Beneath this line are the data; copy exactly the part of them that opens with the line containing "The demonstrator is" and closes with the line containing "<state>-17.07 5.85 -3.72", and only that part.

**Given material:**
== Segment start ==

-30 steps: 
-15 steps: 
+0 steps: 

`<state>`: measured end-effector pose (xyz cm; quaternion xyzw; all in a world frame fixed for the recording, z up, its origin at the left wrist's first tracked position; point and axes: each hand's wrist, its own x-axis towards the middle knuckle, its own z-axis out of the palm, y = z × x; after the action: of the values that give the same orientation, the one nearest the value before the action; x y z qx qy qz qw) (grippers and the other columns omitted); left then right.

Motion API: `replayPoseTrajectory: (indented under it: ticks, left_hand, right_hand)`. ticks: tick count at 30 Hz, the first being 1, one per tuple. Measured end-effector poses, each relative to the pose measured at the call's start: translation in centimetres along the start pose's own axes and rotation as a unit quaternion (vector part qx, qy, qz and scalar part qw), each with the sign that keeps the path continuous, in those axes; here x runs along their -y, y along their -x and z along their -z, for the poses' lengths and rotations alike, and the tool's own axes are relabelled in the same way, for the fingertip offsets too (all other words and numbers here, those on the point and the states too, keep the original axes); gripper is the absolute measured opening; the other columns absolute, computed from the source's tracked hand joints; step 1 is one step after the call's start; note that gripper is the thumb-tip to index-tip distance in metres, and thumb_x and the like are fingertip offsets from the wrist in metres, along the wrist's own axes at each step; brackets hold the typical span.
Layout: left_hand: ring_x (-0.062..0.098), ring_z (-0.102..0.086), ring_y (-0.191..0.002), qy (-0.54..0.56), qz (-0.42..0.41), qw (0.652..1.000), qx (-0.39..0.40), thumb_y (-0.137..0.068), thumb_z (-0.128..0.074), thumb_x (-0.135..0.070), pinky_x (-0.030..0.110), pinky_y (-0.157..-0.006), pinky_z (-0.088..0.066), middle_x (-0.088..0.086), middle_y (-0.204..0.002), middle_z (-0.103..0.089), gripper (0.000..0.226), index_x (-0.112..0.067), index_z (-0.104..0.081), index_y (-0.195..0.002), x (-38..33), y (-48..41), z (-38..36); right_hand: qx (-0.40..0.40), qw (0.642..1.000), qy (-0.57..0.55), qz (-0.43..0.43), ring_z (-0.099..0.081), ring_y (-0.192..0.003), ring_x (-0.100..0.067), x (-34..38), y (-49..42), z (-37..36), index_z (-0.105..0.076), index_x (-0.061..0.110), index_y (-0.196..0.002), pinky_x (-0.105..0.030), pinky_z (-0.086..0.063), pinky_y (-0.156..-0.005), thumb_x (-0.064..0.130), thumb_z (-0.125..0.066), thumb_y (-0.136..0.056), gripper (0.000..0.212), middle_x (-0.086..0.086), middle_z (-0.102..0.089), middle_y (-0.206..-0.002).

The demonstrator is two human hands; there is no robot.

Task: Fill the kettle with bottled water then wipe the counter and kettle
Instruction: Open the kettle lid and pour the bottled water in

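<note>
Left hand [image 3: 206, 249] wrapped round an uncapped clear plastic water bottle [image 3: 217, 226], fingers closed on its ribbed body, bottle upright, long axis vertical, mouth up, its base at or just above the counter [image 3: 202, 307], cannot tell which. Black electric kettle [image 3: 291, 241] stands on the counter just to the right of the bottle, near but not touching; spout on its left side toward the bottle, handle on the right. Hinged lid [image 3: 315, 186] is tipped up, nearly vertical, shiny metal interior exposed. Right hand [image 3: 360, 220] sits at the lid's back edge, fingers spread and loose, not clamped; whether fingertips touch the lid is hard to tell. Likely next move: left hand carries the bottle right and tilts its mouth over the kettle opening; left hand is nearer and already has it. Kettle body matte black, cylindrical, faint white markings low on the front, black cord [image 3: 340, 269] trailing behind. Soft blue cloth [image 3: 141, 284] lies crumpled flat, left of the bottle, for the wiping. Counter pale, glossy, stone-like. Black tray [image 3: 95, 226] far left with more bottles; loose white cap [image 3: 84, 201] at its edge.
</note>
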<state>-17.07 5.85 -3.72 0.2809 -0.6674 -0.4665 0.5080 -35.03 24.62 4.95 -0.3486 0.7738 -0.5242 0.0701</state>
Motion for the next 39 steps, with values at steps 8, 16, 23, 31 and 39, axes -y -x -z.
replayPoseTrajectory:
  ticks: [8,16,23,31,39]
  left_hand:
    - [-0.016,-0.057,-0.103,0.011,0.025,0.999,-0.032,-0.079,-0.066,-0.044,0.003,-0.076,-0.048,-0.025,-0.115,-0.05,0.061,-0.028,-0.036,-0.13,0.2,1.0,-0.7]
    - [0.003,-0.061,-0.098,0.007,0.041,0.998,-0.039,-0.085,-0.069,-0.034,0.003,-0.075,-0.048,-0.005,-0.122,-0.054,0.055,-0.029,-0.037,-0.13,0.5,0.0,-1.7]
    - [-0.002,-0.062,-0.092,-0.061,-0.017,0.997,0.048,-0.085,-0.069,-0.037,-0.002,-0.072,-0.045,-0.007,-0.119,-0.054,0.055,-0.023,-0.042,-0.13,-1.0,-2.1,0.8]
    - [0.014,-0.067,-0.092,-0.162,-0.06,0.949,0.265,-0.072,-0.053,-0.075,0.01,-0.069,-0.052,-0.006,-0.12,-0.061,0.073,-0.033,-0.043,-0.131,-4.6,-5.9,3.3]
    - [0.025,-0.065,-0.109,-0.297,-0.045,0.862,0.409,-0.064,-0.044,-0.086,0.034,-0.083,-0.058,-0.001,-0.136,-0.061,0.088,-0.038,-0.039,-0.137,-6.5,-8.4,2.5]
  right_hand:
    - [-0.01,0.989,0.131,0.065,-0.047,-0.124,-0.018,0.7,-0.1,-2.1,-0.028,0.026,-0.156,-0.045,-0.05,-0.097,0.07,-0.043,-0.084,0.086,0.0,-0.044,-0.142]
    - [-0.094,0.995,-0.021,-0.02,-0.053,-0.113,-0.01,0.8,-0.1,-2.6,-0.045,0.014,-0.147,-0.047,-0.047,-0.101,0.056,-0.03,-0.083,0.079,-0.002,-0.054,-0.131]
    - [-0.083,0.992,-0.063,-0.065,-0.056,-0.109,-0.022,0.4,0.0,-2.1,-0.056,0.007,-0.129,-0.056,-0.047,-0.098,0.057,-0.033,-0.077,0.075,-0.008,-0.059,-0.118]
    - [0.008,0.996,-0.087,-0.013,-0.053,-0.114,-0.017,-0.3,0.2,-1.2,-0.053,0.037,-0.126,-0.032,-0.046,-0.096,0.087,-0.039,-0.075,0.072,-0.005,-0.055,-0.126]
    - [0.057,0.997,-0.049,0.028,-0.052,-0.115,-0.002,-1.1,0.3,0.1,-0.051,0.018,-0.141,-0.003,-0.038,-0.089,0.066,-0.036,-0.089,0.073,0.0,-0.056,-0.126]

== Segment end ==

**Result:**
The demonstrator is two human hands; there is no robot.

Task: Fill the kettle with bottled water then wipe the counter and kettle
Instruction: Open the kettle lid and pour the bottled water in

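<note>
Left hand [image 3: 206, 249] wrapped round an uncapped clear plastic water bottle [image 3: 217, 226], fingers closed on its ribbed body, bottle upright, long axis vertical, mouth up, its base at or just above the counter [image 3: 202, 307], cannot tell which. Black electric kettle [image 3: 291, 241] stands on the counter just to the right of the bottle, near but not touching; spout on its left side toward the bottle, handle on the right. Hinged lid [image 3: 315, 186] is tipped up, nearly vertical, shiny metal interior exposed. Right hand [image 3: 360, 220] sits at the lid's back edge, fingers spread and loose, not clamped; whether fingertips touch the lid is hard to tell. Likely next move: left hand carries the bottle right and tilts its mouth over the kettle opening; left hand is nearer and already has it. Kettle body matte black, cylindrical, faint white markings low on the front, black cord [image 3: 340, 269] trailing behind. Soft blue cloth [image 3: 141, 284] lies crumpled flat, left of the bottle, for the wiping. Counter pale, glossy, stone-like. Black tray [image 3: 95, 226] far left with more bottles; loose white cap [image 3: 84, 201] at its edge.
</note>
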<state>-17.07 5.85 -3.72 0.2809 -0.6674 -0.4665 0.5080 -35.03 24.62 4.95 -0.3486 0.7738 -0.5242 0.0701</state>

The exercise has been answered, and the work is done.